The skin layers of the trunk may be affected by abnormal pigmentation, hypervascularity, hypertrophic and keloid scars, texture abnormalities in both the reconstructed and the donor site ( Figs. 52.4 to 52.6 ), by the presence of contractures that can be well defined or diffuse, and by the presence of unstable tissue ( Figs. 52.7 and 52.8 ) with a tendency to breaking down. The approach to the management of these abnormalities is to always prioritize function over cosmesis, have a realistic approach to reconstruction, and appropriately time any surgical procedure to avoid interfering with the maturation of scars.
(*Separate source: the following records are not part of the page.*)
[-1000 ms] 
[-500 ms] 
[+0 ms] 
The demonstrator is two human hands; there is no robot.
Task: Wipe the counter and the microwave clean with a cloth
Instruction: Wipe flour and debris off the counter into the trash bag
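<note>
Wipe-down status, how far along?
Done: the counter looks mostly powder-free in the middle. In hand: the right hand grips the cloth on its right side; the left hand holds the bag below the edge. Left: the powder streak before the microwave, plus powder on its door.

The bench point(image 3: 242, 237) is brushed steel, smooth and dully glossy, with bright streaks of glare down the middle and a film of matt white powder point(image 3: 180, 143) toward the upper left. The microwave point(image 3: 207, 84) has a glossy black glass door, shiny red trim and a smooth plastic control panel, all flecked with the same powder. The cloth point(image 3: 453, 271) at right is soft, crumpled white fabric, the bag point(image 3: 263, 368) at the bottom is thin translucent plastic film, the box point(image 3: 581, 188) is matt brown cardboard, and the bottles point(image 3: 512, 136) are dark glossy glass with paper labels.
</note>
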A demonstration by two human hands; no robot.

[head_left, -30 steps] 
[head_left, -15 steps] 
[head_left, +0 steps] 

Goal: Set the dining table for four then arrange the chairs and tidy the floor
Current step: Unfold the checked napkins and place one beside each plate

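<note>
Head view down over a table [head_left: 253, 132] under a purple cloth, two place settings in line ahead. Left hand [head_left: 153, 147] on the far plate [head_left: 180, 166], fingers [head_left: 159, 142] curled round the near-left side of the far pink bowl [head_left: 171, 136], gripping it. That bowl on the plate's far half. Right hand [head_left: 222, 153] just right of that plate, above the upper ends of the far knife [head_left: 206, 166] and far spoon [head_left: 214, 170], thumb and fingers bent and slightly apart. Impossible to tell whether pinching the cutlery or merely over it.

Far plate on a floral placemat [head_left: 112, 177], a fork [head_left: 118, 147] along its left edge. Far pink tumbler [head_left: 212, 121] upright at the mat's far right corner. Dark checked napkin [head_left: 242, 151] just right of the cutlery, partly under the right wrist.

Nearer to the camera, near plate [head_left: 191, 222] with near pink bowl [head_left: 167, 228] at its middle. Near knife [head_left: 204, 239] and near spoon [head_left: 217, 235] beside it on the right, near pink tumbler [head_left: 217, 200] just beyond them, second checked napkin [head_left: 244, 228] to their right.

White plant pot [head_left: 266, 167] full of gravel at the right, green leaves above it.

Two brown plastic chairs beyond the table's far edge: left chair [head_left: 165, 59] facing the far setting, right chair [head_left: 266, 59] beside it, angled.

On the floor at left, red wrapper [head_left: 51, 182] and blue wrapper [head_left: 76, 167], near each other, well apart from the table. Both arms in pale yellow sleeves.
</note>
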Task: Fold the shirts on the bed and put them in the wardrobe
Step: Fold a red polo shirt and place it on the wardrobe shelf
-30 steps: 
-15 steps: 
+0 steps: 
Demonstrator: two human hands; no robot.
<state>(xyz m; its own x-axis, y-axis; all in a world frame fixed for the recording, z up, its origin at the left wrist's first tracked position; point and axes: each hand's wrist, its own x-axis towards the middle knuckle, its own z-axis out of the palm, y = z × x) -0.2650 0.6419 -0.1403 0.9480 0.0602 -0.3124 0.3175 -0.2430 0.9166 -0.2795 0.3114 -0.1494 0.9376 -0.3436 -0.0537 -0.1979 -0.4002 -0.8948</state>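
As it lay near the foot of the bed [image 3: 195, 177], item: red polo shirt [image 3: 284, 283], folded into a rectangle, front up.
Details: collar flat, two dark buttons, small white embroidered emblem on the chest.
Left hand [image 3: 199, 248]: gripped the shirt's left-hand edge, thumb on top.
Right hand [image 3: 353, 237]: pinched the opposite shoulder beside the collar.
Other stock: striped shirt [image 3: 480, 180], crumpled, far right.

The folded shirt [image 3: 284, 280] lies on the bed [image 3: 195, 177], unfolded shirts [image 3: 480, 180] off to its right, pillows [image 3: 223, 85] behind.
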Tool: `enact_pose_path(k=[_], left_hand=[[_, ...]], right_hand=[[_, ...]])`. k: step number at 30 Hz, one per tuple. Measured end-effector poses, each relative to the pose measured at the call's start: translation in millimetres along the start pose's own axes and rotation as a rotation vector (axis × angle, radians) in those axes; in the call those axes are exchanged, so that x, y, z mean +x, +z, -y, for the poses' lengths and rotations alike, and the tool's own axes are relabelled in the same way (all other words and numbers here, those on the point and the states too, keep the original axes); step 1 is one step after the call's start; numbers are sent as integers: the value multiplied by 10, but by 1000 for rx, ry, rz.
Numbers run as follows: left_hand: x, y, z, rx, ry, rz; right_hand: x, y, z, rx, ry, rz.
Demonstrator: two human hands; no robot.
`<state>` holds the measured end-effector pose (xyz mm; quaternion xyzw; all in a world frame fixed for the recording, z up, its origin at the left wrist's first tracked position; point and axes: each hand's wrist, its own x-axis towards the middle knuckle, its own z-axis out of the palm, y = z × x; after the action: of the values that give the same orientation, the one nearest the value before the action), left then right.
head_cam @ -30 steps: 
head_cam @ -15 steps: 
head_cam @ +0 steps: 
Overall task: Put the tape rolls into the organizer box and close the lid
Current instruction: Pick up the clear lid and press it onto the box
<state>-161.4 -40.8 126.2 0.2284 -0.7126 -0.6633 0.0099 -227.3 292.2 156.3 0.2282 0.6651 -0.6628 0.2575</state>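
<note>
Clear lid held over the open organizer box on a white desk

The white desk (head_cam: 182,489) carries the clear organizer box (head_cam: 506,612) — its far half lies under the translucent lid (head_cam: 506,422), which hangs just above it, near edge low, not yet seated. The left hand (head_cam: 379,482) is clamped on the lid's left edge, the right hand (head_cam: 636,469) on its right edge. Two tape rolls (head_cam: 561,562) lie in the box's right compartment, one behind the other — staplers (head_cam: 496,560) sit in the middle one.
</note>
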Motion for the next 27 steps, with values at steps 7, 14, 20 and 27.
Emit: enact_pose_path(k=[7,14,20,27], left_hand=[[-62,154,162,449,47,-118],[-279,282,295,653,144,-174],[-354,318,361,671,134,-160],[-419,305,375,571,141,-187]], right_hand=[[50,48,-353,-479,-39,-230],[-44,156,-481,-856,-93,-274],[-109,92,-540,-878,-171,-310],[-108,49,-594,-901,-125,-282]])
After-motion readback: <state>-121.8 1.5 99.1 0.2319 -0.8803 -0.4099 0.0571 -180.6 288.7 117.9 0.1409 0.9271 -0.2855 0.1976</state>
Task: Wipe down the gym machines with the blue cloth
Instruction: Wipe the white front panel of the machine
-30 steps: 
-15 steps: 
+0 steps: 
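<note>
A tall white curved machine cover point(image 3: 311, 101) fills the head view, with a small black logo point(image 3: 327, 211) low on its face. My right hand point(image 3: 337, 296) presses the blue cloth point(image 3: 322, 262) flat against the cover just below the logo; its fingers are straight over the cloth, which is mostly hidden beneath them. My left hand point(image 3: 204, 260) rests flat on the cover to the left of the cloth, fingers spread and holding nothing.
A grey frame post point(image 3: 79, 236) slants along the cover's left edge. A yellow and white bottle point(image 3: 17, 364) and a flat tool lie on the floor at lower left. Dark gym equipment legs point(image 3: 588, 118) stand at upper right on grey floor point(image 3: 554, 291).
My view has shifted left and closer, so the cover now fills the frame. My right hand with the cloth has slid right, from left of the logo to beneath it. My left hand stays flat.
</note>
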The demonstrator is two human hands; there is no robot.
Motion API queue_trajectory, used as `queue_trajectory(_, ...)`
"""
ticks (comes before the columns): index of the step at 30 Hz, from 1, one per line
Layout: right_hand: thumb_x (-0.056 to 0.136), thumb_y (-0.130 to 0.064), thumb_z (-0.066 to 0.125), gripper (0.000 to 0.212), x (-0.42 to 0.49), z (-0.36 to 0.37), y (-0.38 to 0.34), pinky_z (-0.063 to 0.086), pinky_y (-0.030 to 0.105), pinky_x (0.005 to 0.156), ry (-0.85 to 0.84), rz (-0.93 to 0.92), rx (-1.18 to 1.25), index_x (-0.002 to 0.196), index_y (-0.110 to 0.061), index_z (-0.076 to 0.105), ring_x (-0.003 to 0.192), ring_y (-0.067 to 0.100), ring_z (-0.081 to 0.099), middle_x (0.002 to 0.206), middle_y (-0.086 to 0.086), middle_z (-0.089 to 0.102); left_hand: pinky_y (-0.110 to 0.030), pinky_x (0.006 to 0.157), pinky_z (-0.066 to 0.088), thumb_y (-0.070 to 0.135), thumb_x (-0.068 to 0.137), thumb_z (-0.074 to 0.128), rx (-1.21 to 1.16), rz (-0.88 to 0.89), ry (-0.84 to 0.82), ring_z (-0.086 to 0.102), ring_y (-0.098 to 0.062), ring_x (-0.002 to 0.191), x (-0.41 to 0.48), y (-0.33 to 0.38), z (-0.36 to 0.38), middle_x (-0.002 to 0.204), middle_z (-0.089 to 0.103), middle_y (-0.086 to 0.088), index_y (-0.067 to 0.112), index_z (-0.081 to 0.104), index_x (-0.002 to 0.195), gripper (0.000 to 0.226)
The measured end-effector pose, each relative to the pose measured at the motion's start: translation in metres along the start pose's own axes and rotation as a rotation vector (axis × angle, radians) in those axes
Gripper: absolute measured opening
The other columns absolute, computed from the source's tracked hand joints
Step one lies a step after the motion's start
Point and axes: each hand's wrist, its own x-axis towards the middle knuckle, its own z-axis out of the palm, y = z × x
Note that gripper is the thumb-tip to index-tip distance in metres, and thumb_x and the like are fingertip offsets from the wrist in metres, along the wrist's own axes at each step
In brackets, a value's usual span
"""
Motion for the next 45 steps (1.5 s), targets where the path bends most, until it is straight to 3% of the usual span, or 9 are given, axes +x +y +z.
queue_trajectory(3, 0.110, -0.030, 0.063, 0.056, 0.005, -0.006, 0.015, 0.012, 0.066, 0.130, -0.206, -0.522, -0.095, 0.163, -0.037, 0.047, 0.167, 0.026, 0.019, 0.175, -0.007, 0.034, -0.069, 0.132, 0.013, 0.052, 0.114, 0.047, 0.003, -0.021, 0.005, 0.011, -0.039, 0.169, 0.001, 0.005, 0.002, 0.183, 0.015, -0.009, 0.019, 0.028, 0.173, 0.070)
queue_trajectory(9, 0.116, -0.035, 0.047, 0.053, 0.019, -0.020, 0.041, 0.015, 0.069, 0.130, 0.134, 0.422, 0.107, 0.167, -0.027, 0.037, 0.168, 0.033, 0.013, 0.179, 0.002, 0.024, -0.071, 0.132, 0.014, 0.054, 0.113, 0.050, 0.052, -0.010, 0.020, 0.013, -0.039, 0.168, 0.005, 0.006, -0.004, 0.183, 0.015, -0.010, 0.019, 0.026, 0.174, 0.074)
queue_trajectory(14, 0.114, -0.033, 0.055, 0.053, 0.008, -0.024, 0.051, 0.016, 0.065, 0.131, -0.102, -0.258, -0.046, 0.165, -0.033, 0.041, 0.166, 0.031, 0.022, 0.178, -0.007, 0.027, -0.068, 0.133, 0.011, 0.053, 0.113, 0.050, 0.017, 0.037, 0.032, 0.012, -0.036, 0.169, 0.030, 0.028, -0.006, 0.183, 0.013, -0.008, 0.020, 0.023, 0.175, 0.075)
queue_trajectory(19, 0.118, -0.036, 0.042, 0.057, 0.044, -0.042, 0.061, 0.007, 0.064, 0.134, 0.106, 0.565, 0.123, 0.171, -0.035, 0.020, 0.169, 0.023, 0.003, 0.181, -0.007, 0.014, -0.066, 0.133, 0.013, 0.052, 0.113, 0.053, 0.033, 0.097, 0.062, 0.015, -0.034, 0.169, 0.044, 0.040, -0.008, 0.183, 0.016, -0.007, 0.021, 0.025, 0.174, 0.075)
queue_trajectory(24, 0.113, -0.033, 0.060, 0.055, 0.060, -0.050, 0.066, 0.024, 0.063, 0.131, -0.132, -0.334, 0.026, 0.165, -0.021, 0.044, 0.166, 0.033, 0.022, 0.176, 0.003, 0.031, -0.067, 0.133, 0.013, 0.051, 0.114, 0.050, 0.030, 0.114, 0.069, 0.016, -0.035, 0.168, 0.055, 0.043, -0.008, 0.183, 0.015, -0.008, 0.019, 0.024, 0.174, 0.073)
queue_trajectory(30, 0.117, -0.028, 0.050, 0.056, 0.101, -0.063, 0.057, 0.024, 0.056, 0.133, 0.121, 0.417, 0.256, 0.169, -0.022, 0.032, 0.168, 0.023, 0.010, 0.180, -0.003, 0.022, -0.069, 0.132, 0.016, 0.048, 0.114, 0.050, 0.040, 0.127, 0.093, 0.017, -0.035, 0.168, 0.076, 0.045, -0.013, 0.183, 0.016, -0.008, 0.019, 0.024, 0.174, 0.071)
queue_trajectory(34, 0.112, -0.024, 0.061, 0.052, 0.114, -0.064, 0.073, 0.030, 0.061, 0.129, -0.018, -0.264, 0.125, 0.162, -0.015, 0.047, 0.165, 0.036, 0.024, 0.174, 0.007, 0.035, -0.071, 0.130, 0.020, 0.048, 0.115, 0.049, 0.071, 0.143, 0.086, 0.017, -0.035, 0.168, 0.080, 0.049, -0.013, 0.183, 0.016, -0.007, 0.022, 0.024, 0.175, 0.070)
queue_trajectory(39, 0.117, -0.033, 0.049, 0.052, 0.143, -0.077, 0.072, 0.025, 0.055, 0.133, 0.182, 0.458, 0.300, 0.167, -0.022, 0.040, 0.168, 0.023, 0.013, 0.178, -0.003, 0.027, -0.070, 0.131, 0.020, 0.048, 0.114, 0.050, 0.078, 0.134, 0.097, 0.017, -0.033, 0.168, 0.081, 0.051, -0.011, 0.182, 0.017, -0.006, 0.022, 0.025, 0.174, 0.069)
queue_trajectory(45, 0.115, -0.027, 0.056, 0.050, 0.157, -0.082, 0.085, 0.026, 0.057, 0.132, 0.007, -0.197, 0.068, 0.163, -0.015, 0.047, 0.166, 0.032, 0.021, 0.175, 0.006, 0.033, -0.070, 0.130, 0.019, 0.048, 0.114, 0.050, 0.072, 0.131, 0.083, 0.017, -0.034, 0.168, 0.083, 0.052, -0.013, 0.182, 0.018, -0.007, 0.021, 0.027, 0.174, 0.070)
Selective scar resection and direct closure of the subsequent defect may be used in the trunk providing that sufficient skin laxity and tension-free closure exists.

The skin of the abdomen, with its natural laxity and the possibility of redundant tissue, allows the use of recognized techniques of reconstruction such as abdominoplasty and liposuction to become valid options of soft tissue cover after scar excision.

The use of full-thickness grafts or dermal regeneration templates constitutes the next stage in the resurfacing and reconstruction of elective scar revision surgery. They provide the patient with a reconstruction of improved pliability that has been proved to withstand even the natural skin tension resulting from a pregnancy.

In cases of cosmetically disfiguring scars that exhibit lack of pliability, the use of tissue expansion techniques either on their own or combined with flap techniques in the trunk offers the possibility of providing reconstruction with autologous skin following a two-stage procedure. The first stage introduces the expanders in a pocket near the scar. Once appropriate expansion has been achieved, including overexpansion, the scar is excised and the subsequent defect covered with a flap of expanded skin usually using a technique of advancement, transposition, or rotation. It has been postulated that the insertion of the largest possible expander, a rectangular shape, and the method of advancement provides the largest amount of expanded tissue available. Traditional tissue expanders are connected to a tubing system and a port that is placed usually over a bony prominence distant to the implant itself. Recently the use of osmotic tissue expanders has introduced a new option for reconstruction and resurfacing of defects after scar excision by avoiding the need for repeated injections. This is especially useful when dealing with pediatric patients.

The insertion of osmotic tissue expanders requires careful dissection of an appropriately sized pocket to place the prosthesis. This is an important issue in the learning curve of the early user of this technique because the osmotic tissue expander tends to grow relatively quickly during the first 2 weeks of insertion.

Insertion of the expander too close to the scar to be reconstructed will increase the potential for implant extrusion. A sequence for the insertion of osmotic tissue expanders can be seen in Figs. 52.9 to 52.14 . Following insertion, our protocol is to review the patient weekly for the first month post insertion to review the wound and assess for breakdown or dehiscence. We then follow the patient monthly until the second stage of reconstruction. This stage includes expander removal, scar excision, and reconstruction of the defect usually by advancement ( Figs. 52.15 to 52.18 ).